→ **Required work**:
Please print the entries below exactly, from the line with "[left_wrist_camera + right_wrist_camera" through the line with "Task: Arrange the", including both of those lines and leaving out all others.

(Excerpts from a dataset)
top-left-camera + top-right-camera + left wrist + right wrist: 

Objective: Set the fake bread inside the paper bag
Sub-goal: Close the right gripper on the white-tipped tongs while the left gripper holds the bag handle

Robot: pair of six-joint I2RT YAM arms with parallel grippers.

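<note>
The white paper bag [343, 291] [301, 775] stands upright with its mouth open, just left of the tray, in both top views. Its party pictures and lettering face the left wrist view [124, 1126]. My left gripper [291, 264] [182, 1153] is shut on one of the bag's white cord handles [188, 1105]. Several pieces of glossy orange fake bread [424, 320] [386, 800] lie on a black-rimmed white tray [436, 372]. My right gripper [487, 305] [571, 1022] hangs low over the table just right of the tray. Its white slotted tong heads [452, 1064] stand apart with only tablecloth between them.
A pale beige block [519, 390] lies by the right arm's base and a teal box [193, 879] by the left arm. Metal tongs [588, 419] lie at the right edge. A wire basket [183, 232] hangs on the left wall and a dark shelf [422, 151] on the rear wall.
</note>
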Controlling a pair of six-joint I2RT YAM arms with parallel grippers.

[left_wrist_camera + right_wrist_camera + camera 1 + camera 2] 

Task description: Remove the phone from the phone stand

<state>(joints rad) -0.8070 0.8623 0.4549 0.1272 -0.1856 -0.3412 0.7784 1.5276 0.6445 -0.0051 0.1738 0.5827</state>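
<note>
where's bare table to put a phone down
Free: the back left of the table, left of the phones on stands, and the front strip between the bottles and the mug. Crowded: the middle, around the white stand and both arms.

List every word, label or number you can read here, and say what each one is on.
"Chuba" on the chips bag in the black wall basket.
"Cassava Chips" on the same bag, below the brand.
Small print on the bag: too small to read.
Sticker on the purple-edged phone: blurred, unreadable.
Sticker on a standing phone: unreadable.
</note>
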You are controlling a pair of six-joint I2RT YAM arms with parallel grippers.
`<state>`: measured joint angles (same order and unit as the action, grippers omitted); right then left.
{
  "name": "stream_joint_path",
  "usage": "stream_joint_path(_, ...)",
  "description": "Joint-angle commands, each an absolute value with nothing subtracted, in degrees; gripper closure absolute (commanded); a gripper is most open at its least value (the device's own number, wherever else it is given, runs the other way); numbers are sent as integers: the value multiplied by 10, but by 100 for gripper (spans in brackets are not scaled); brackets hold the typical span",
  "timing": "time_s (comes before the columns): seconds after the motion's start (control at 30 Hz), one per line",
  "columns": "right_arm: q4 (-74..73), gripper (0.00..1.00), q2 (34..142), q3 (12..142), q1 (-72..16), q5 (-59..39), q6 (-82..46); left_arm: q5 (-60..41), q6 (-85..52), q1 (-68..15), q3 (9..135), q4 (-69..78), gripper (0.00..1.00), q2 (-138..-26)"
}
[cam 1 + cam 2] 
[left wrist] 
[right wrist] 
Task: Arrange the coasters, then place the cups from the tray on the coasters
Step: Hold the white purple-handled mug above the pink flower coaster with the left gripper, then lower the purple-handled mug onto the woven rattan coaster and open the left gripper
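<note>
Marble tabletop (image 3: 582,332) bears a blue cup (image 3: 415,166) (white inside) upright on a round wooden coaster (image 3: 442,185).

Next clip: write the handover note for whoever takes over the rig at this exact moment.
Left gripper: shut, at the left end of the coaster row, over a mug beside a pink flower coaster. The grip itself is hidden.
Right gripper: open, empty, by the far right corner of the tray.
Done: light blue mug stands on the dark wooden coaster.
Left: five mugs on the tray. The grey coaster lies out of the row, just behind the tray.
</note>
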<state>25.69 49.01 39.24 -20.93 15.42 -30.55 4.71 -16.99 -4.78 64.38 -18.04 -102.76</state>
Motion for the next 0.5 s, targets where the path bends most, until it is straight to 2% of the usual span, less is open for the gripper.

→ **The answer**:
[left_wrist_camera + right_wrist_camera + camera 1 + camera 2] 

Task description: Remove the phone from the phone stand

<state>(joints rad) -0.8070 0.8623 0.4549 0.1272 -0.1856 -0.3412 0.7784 1.5276 0.6445 -0.0051 0.1738 0.5827</state>
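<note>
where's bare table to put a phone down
Free: the back left of the table, left of the phones on stands, and the front strip between the bottles and the mug. Crowded: the middle, around the white stand and both arms.

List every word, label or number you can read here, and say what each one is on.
"Chuba" on the chips bag in the black wall basket.
"Cassava Chips" on the same bag, below the brand.
Small print on the bag: too small to read.
Sticker on the purple-edged phone: blurred, unreadable.
Sticker on a standing phone: unreadable.
</note>
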You are controlling a pair of six-joint I2RT YAM arms with parallel grippers.
`<state>`: measured joint angles (same order and unit as the action, grippers omitted); right then left.
{
  "name": "stream_joint_path",
  "usage": "stream_joint_path(_, ...)",
  "description": "Joint-angle commands, each an absolute value with nothing subtracted, in degrees; gripper closure absolute (commanded); a gripper is most open at its least value (the device's own number, wherever else it is given, runs the other way); numbers are sent as integers: the value multiplied by 10, but by 100 for gripper (spans in brackets are not scaled); brackets hold the typical span",
  "timing": "time_s (comes before the columns): seconds after the motion's start (control at 30 Hz), one per line",
  "columns": "right_arm: q4 (-74..73), gripper (0.00..1.00), q2 (34..142), q3 (12..142), q1 (-72..16), q5 (-59..39), q6 (-82..46); left_arm: q5 (-60..41), q6 (-85..52), q1 (-68..15), q3 (9..135), q4 (-69..78), gripper (0.00..1.00), q2 (-138..-26)"
}
[cam 1 + cam 2] 
[left wrist] 
[right wrist] 
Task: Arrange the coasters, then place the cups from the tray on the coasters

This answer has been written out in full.